BEGIN SUPPLIED MATERIAL

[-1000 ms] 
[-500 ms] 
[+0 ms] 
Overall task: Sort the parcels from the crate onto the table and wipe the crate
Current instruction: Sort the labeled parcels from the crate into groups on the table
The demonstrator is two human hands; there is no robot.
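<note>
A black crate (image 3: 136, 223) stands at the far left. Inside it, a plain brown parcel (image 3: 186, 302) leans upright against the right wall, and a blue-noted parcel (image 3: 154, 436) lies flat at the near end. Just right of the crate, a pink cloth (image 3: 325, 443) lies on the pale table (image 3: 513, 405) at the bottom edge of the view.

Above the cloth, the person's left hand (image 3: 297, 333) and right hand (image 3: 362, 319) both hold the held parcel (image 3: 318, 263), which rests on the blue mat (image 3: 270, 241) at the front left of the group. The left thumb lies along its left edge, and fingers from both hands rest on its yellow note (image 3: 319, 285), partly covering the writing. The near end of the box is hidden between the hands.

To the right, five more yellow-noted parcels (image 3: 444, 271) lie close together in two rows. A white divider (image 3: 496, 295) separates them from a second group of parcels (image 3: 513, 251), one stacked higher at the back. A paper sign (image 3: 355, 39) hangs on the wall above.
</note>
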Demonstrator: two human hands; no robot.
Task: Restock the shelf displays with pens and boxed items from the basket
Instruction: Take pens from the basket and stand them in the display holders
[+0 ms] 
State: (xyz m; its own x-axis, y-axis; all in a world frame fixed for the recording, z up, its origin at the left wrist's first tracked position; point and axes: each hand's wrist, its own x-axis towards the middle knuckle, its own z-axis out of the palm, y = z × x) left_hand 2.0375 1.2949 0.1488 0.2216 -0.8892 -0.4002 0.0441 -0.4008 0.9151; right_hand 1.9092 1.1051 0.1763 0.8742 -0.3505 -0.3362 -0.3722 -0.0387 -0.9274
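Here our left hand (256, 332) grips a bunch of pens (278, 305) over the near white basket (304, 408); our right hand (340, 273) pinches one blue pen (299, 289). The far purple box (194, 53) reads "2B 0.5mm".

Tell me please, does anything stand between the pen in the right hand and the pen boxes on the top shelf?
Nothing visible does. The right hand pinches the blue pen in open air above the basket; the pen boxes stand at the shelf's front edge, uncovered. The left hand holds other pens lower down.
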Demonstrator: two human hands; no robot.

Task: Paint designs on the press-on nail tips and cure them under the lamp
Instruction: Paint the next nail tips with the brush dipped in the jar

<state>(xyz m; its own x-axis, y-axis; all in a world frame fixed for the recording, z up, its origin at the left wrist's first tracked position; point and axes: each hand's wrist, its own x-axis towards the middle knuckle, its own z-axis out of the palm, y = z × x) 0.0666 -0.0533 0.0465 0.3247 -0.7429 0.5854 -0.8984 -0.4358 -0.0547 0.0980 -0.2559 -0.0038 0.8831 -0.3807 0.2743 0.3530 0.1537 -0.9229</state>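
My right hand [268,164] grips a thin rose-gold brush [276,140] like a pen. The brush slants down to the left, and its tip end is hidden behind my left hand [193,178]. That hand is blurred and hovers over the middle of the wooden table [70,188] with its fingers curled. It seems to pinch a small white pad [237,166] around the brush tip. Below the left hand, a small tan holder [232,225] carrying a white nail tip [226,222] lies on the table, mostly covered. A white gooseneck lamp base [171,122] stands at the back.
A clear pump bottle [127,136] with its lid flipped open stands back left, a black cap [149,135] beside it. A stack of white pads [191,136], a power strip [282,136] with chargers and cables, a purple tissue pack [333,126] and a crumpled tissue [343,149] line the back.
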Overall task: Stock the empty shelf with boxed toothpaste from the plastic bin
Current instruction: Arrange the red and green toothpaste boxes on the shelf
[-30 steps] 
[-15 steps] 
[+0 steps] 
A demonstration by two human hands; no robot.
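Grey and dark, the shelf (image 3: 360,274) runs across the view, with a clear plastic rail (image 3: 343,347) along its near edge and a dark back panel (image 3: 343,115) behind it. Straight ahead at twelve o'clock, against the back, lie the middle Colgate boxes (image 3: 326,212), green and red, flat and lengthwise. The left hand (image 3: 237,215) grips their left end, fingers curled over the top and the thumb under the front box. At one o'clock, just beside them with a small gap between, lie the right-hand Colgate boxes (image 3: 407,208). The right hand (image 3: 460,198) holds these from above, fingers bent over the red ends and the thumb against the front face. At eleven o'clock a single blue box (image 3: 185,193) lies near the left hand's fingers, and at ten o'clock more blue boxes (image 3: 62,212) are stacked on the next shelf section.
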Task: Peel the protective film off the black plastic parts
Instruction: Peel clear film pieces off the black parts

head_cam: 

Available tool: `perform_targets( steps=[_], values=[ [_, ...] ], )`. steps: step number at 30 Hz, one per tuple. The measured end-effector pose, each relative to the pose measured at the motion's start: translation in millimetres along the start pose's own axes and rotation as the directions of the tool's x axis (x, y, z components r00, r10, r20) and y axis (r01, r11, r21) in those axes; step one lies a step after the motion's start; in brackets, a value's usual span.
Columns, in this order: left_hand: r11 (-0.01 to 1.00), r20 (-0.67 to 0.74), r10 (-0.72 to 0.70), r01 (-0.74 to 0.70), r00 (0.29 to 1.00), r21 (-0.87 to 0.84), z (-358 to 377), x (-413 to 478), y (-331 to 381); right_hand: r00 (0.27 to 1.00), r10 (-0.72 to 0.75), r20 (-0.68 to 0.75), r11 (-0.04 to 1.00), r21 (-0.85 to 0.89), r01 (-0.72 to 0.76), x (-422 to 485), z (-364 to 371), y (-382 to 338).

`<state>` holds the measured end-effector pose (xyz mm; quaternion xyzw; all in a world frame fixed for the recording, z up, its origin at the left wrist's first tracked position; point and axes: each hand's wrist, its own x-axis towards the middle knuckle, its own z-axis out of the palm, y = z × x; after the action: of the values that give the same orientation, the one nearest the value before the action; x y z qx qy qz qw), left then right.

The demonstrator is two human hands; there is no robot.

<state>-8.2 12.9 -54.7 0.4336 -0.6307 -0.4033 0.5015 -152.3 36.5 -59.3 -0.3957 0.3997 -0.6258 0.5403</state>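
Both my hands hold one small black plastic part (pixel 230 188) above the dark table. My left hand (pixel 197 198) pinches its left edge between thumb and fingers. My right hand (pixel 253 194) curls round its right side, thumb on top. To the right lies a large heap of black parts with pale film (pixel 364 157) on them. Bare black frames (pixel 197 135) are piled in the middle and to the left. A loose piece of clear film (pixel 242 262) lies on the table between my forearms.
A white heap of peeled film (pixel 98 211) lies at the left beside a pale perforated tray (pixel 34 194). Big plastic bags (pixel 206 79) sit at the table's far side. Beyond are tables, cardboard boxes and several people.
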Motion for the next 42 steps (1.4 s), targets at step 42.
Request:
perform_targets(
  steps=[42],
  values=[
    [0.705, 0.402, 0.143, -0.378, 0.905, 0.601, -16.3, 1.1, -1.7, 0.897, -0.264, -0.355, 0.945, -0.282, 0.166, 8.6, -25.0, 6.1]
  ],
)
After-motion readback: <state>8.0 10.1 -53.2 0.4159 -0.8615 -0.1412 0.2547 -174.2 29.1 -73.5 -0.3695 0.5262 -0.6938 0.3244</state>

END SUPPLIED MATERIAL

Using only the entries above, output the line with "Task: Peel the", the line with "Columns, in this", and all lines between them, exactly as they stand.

• **RESPONSE AREA**
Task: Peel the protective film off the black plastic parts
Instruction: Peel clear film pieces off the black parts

head_cam: 

Available tool: `perform_targets( steps=[_], values=[ [_, ...] ], )`. steps: step number at 30 Hz, one per tuple. The measured end-effector pose, each relative to the pose measured at the motion's start: translation in millimetres along the start pose's own axes and rotation as the directions of the tool's x axis (x, y, z components r00, r10, r20) and y axis (r01, r11, r21) in those axes; step one lies a step after the motion's start; in brackets, a value's usual span.
Columns, in this order: left_hand: r11 (-0.01 to 1.00), r20 (-0.67 to 0.74), r10 (-0.72 to 0.70), r01 (-0.74 to 0.70), r00 (0.29 to 1.00), r21 (-0.87 to 0.84), z (-358 to 377), x (-413 to 478), y (-331 to 381); right_hand: r00 (0.27 to 1.00), r10 (-0.72 to 0.75), r20 (-0.68 to 0.75), r11 (-0.04 to 1.00), r21 (-0.85 to 0.89), r01 (-0.72 to 0.76), x (-422 to 485), z (-364 to 371), y (-382 to 338).

Nothing further is required of the output.